Jika masa lalumu adalah duri maka biarkan ia ada, karena tidak selamanya duri itu menusuk ada kalanya duri juga melindungi.
****
Aisyah sangat gugup begitu kakinya menginjak kampus bertulis Universitas Islam. Ini bukan hari pertamanya kuliah, tapi hari pertamanya menjadi dosen. Setelah dua tahun meninggal tanah kelahiran, Aisyah memutuskan kembali dengan membawa amanah menjadi dosen penganti selama tiga bulan di salah satu kampus berbasis Islam di Indonesia.
"Bismillah ...." Aisyah mulai mengambil langkah pertamanya dengan pasti. Angin berhembus pelan menggerakan ranting pohon di sepingiran jalan. Asiyah tersenyum samar di balik cadarnya.

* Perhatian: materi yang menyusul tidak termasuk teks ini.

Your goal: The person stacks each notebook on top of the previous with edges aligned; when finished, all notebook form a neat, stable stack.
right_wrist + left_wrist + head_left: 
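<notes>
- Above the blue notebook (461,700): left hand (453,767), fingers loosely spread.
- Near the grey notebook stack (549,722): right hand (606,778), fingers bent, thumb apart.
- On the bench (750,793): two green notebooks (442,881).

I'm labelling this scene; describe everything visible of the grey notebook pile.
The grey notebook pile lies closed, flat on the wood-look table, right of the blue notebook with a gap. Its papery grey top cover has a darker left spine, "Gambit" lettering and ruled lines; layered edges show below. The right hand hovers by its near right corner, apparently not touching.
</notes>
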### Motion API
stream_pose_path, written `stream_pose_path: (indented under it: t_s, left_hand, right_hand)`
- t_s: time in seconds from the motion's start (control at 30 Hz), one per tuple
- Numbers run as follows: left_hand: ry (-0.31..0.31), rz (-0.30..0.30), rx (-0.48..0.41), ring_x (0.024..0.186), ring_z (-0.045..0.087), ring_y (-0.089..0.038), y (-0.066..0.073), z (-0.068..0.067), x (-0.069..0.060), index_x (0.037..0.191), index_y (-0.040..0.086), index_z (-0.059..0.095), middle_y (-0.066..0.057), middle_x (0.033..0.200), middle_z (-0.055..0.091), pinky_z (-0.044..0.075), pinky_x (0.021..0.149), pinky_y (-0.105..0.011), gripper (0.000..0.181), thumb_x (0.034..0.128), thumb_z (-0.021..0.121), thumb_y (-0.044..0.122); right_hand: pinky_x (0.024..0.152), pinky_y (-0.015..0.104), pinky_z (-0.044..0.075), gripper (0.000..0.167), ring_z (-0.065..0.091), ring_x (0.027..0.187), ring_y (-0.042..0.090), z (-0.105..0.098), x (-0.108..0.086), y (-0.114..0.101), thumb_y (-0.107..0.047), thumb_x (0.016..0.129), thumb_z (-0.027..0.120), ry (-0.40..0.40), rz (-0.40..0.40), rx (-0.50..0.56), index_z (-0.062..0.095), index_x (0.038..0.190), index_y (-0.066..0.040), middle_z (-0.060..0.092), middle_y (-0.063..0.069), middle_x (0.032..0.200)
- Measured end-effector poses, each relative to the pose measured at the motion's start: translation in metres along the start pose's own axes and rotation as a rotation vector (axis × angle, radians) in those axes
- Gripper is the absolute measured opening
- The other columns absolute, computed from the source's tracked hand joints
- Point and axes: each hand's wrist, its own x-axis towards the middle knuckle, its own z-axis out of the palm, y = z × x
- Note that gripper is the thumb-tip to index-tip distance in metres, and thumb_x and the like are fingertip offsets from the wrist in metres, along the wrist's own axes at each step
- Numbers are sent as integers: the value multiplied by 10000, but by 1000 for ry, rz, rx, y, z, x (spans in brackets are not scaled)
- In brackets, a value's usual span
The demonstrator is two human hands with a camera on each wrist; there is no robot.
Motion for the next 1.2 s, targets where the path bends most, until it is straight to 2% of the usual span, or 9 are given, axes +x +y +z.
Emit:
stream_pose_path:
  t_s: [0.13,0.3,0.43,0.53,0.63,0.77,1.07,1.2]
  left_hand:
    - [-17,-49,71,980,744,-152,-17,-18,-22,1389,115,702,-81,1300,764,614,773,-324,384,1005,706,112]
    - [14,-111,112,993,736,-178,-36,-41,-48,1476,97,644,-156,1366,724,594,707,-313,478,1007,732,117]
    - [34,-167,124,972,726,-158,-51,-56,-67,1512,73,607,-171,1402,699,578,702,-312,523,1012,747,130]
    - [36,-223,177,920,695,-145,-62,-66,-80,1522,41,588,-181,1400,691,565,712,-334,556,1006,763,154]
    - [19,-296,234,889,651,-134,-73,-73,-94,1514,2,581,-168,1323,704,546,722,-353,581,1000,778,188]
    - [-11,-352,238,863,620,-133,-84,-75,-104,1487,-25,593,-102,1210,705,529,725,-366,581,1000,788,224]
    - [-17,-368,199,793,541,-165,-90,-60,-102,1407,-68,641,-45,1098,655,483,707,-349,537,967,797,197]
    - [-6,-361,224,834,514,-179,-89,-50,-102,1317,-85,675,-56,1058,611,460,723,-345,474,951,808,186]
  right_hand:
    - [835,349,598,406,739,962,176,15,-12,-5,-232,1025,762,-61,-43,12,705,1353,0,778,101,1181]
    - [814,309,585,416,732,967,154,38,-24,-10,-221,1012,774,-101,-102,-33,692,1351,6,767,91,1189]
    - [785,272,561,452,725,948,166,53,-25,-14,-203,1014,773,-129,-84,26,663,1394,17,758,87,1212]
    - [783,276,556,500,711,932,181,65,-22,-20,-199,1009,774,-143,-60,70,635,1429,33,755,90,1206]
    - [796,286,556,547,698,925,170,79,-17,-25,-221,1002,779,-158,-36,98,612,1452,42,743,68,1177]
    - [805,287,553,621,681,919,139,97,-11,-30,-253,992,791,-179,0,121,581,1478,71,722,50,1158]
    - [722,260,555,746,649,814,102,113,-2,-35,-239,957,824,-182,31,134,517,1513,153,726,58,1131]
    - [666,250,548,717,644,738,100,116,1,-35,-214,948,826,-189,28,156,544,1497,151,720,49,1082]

Aisyah ingat jelas, terakhir kali ia meninggalkan negaranya penuh dengan air mata, tapi kini rasa sakit itu telah hilang. Aisyah tidak melupakan semuanya, tapi dia memaafkan semuanya. Itulah cara terbaik berdamai dengan masa lalu, tidak mudah memang, tapi hasilnya sangat memuaskan. Aisyah mendapat banyak pelajaran dari luka yang ada, luka yang membuatnya menjadi lebih dewasa dalam menghadapi masalah."Cara terbaik menghilangkan luka bukan dengan cara mengusirnya, bukan juga menguburnya dalam-dalam. Hanya ada satu cara 'maafkan'. Biarkan luka itu ada, sebulan, dua bulan atau bertahun-tahun, tidak perlu fokus pad luka yang ada karena saat waktunya tiba, ia akan menghilang dengan sendirinya."—Aisyah akan selalu mengingat nasihat uminya itu.
Drat. Drat. Drat
Dering ponsel di saku gamisnya, menghentikan langkah hati-hati Aisyah. Segera Aisyah merogoh sakunya dan mendapati notif gambar panggilan. Panggilan masuk dari sahabatnya.
"Assalam-."
"Syah, kamu udah sampe?" Suara dari seberang sana menghentikan kalimat Aisyah.
Aisyah spontan menggeleng pelan, mata cokelatnya menatap sekeliling sekilas sebelum menjawab pertanyaan dari seberang sana.
"Assalamualaikum-nya mana Dil ?"
"Eh, iya." Aisyah yakin di seberang sana Dila tengah mengaruk tengkuk lehernya yang tidak gatal. "Kita ulang ya ...."
Panggilan dimatikan sepihak, tanpa memberi jeda bagi Aisyah untuk bertanya. Aisyah baru hendak menyimpan kembali ponselnya, layarnya kembali berkedip. Panggilan masuk dari Dila.
"Waalaikumsalam, Aisyah .... " sapa Dila yang membuat Aisyah seketika tertawa kecil. Ada-ada saja kelakukan Dila yang buat Aisyah terkekeh.
"Udah sampe, Syah??" tanya Dila di seberang sana.
"Alhamdulillah udah di kampus, Dil."
"Gimana kampusnya? Bagus gak? Luas gak? Bagusan di sana atau di sini? Kapan kamu pulang? Mahasiswa nya ramah ramah gak? Kamu betah di sana?" cerocos Dila tanpa jeda. "Oh, iya Syah, jangan lupa sholat ya, kamu gak lupakan jadwal sholat di sanakan?" Dila terkekeh pelan.
Seketika Aisyah teringat bahwa ia belum melaksanakan sholat Zuhur, ia terlalu sibuk mencari letak fakultas membuatnya lupa akan kewajibannya sendiri. Aisyah melirik jam yang terlihat di pergelangan tangannya pukul satu tepat.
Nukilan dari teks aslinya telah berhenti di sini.